Rifleman Luke Pawson, 4 Platoon, B Company, 3 RIFLES, said:
Daniel ‘Dave’ Holkham was one of the best, most switched on blokes I’ve ever met. No-one ever had a bad word to say about him. He will be sorely missed and our thoughts are with his brothers and family. Rest in Peace mate.
Rifleman Alexander Plant, 4 Platoon, B Company, 3 RIFLES, said:
Top bloke and an outstanding soldier/Barma man. 4 Platoon have lost another great warrior. You will be sorely missed - RIP mate.
Rifleman James Reeves, 4 Platoon, B Company, 3 RIFLES, said:
Holkham was a good man and a great soldier, the heart of the Platoon, he will be missed.
Rifleman Ryan Scott, 4 Platoon, B Company, 3 RIFLES, said:
One of 4 Platoon’s finest blokes, a Barma man through and through, gone but never forgotten.
Rifleman Jem Smale, 4 Platoon, B Company, 3 RIFLES, said:
Holkham, you will always be with us in our hearts, never forgotten, a truly brave soldier and a fine bloke to have known.
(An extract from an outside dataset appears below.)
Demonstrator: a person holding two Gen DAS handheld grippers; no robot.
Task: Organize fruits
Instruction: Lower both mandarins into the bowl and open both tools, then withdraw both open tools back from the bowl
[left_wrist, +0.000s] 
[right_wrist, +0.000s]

Rest in Peace mate.
Rifleman Kevin Spicer, 4 Platoon, B Company, 3 RIFLES, said:
Holkham was a top bloke, a true wide boy, always up for a laugh. But when it came down to business he was one of the best soldiers I knew and was professional; also he was one of the best Barma men out there. I would have followed him anywhere. Rest in Peace, you will be truly missed and never forgotten.
Rifleman Leon Van Wyk, 4 Platoon, B Company, 3 RIFLES, said:
Holkham, you were a good Rifleman that was always up to the job. You’ll be missed and never forgotten about.
Defence Secretary Bob Ainsworth said:
I was deeply saddened to hear of the death of Rifleman Daniel Holkham. He was clearly an extremely brave and respected Rifleman who had helped to save the lives of those around him through his work detecting IEDs.
His dedication and selflessness will be sorely missed by his friends and colleagues in 3 RIFLES.
My thoughts and sympathies are with them and Daniel’s family at this very difficult time.